El 28 de marzo de 2026 vivimos una jornada histórica que latirá en el corazón de nuestra comunidad como el símbolo de un nuevo comienzo. En una noche cargada de afecto y rodeada de colegas -tanto presentes como aquellos que acompañaron desde la virtualidad-, la querida Vilma Villaverde anunció la donación de su taller para que se convierta en la sede definitiva del Centro Argentino de Arte Cerámico (CAAC).

Este gesto de inmensa generosidad no solo dignifica su trayectoria, sino que materializa el anhelo de los pioneros que en 1958 soñaron con un espacio propio. Tras 68 años de trabajo incansable de sucesivas comisiones directivas, este acto de entrega absoluta permite al CAAC contar con un ámbito único, donde la obra de toda una vida convivirá con la actividad presente y futura de nuestra disciplina.

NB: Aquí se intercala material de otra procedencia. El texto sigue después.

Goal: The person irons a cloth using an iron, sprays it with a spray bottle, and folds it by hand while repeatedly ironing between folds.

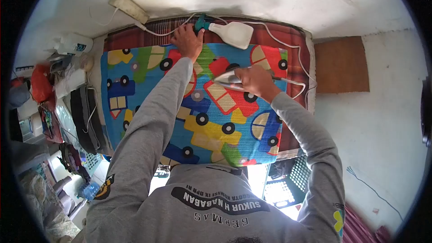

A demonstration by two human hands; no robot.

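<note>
A car-patterned cloth, mostly blue with red, yellow and green vehicles, lies spread over a red plaid cloth. My right hand is wrapped round the handle of an iron, its pointed tip facing left on the patterned cloth. At the far edge, my left hand rests flat with fingers stretched out, across the border of the two cloths. Just right of its fingers lies a white spray bottle on its side, its green head close beside the hand. I cannot tell whether they touch.
A power strip sits against the wall, with a white cord along the far edge. Brown cardboard is at right. Hanging clothes and a red bag crowd the left. A green crate stands near my right arm.
</note>
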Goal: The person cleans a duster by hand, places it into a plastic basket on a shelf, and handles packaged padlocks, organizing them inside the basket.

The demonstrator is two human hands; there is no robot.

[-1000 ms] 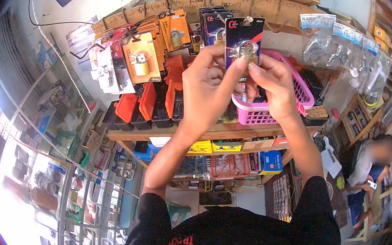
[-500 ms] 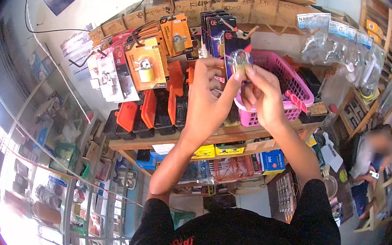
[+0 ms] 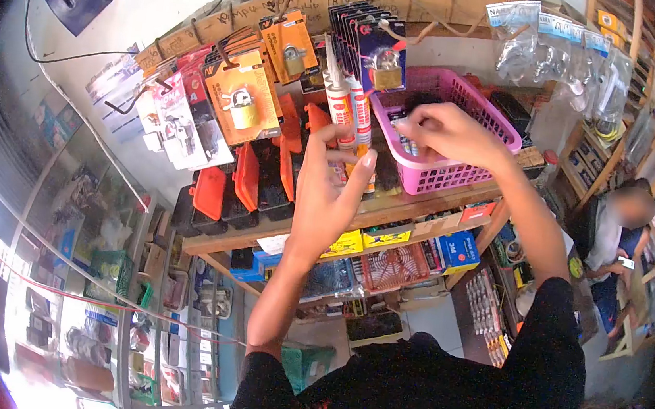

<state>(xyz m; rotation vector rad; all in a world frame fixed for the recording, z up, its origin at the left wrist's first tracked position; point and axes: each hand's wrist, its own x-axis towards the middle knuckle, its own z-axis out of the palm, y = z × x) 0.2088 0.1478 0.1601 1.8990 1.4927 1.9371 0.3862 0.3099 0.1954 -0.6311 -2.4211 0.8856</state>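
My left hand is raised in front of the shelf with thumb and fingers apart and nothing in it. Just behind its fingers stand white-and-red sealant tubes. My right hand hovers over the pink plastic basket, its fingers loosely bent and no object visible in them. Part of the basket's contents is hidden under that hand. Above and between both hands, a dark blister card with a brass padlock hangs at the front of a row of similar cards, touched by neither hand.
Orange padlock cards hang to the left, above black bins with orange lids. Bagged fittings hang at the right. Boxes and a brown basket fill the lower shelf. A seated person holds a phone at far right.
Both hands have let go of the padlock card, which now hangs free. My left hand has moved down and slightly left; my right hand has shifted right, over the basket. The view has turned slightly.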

Sus palabras quedarán atesoradas como una huella indeleble:

“La buena noticia es que tomé una decisión muy importante. Pensé en que mi taller se pueda convertir en la sede del CAAC. Siento que con este hecho se está cumpliendo el sueño de esos pioneros que en los años 50 se reunieron para formar un centro que los agrupara y, por otro lado, estamos dejando un legado para el futuro; eso realmente me hace muy feliz”.

Aquel sueño finalmente se concreta y nos invita a proyectar con esperanza. Al brindar el lugar donde habita la magia de su creación, Vilma reafirma su compromiso con la dimensión humana del arte y honra la historia de nuestra institución.

El Centro de Arte Cerámico asume este desafío con la mayor responsabilidad y profundo afecto. Y se compromete a preservar su acervo y a mantener este universo de posibilidades abierto para todos los artistas.

¡Gracias, Vilma, por iluminar el alma de todos los ceramistas y hacernos parte de tu historia!